Given records:
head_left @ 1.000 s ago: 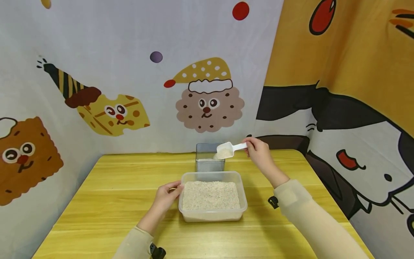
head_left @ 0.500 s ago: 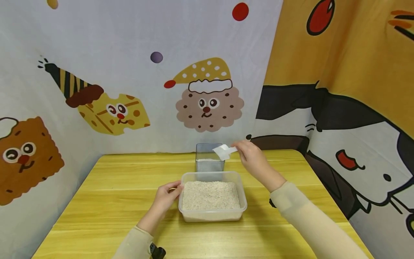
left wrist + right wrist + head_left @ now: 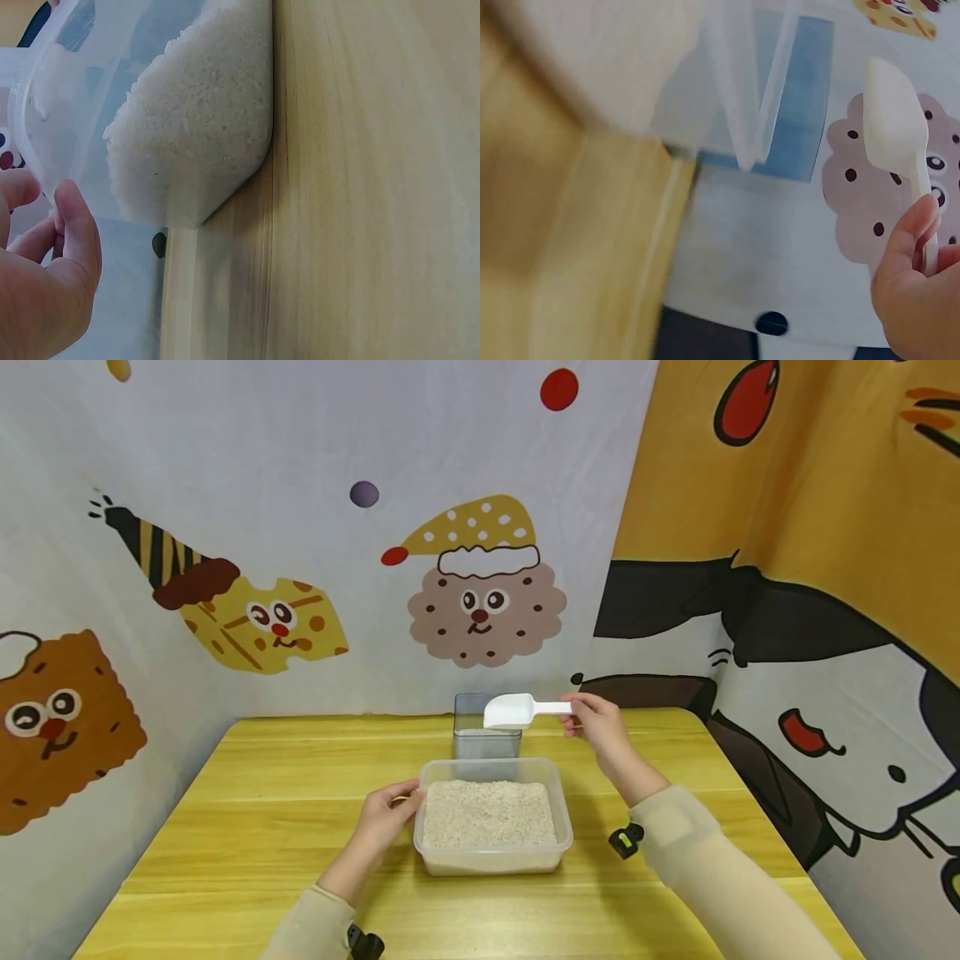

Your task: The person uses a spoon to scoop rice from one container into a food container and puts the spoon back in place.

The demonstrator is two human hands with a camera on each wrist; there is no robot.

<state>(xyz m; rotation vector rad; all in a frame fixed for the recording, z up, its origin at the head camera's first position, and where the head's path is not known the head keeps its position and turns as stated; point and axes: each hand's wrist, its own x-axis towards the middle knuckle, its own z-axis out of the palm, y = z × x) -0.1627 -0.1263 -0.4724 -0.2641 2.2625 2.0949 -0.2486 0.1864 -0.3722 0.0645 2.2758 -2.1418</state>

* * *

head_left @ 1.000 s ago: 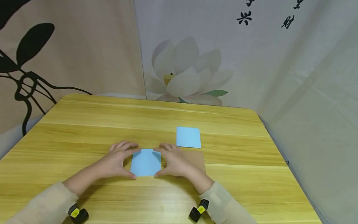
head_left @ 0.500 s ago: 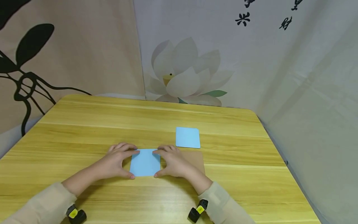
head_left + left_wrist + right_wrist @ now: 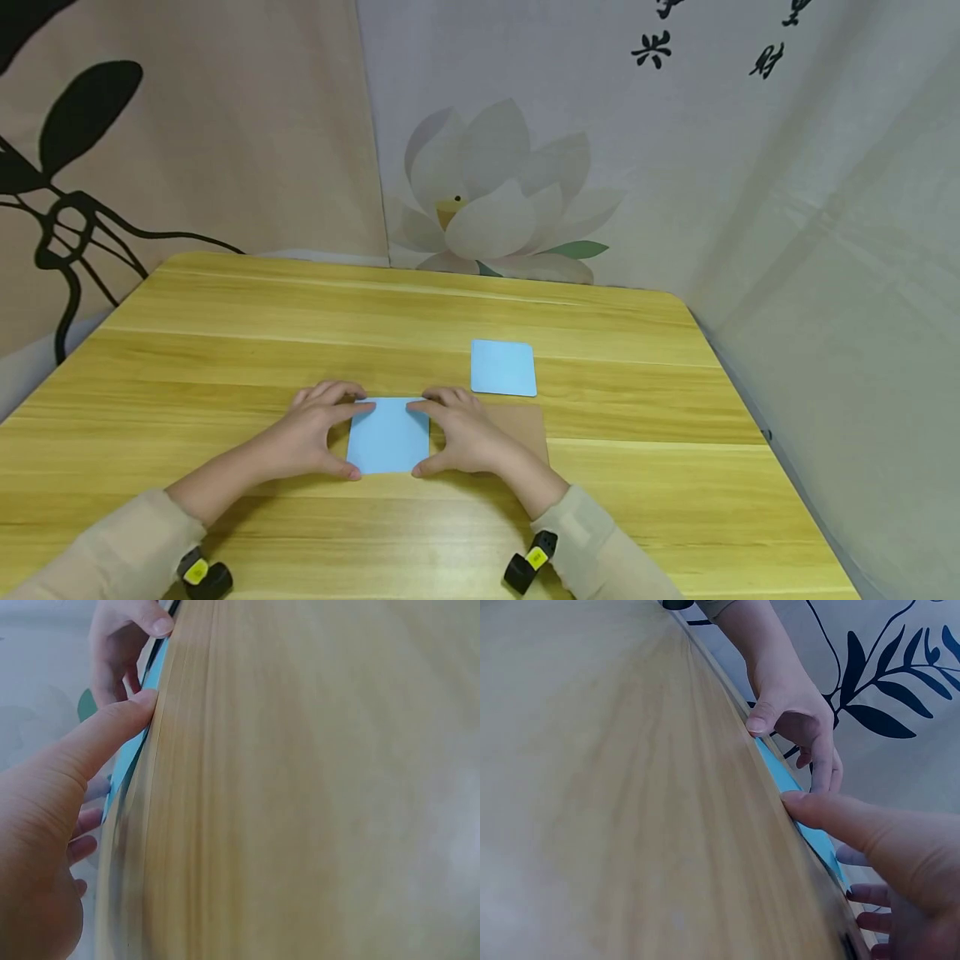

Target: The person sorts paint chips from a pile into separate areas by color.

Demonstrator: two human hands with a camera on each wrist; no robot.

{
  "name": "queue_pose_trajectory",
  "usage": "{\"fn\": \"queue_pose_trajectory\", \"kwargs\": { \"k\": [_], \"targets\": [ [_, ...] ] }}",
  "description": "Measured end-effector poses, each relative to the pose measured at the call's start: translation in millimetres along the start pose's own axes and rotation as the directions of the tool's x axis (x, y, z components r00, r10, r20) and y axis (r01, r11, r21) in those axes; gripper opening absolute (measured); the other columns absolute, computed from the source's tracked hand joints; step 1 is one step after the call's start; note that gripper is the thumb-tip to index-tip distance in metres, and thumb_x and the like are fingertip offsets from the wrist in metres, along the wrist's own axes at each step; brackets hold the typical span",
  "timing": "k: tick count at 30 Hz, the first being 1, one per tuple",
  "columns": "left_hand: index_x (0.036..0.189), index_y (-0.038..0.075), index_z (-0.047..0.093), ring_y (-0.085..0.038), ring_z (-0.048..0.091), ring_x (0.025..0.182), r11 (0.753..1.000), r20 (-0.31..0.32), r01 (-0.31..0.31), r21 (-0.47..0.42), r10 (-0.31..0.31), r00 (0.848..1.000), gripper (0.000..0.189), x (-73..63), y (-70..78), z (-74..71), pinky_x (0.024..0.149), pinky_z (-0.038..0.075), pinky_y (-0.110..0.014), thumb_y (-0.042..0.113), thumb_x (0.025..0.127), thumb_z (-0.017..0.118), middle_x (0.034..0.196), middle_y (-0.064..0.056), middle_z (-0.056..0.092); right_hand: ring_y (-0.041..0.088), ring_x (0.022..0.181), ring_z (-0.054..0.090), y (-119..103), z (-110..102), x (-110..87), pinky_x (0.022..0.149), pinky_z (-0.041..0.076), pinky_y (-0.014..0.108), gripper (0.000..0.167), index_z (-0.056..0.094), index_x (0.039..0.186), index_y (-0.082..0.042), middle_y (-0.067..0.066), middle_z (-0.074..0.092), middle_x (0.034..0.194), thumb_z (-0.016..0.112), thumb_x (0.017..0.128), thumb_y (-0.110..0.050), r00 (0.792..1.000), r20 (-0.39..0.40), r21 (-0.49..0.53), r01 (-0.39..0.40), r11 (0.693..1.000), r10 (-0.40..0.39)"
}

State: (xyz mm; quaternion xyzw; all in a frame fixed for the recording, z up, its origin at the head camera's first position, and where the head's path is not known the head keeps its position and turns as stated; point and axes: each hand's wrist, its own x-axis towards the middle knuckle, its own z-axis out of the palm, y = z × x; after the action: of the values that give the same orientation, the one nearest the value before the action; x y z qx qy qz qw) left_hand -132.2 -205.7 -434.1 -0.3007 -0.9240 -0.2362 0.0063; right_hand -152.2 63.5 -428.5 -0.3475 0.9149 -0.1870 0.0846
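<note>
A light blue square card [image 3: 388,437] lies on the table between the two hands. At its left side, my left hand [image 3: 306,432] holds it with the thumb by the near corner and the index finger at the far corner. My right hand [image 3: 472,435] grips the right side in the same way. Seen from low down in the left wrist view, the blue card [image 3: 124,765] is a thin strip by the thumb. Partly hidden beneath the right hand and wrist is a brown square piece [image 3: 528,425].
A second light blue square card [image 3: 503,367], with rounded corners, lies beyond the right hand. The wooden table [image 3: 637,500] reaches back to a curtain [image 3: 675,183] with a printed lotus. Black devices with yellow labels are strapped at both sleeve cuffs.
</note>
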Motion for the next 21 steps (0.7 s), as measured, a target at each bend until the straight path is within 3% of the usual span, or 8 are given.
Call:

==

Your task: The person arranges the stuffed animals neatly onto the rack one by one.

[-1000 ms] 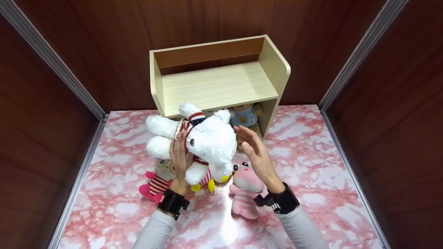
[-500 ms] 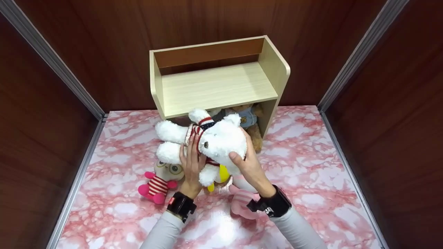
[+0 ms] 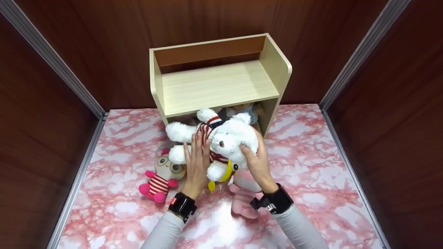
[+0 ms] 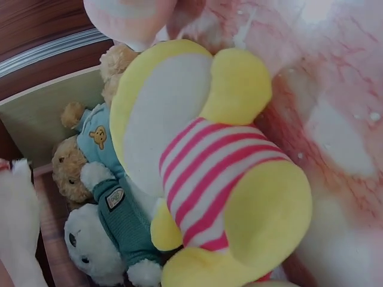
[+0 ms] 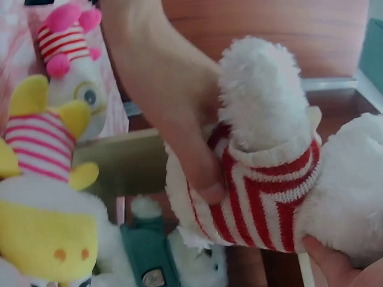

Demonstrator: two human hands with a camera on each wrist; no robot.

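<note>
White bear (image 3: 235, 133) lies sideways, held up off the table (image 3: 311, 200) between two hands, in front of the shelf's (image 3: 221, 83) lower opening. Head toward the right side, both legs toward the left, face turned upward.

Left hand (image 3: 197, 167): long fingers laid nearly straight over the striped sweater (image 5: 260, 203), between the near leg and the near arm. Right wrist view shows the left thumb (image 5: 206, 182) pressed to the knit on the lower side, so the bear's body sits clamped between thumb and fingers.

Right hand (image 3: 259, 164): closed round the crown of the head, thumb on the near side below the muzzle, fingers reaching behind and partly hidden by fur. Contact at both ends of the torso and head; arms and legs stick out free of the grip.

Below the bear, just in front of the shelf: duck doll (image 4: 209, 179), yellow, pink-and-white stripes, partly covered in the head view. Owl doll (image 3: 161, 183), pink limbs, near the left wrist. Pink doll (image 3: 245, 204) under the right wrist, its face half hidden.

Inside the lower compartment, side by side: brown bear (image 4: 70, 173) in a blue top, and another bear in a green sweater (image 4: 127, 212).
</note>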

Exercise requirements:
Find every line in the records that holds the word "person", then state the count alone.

Result:
3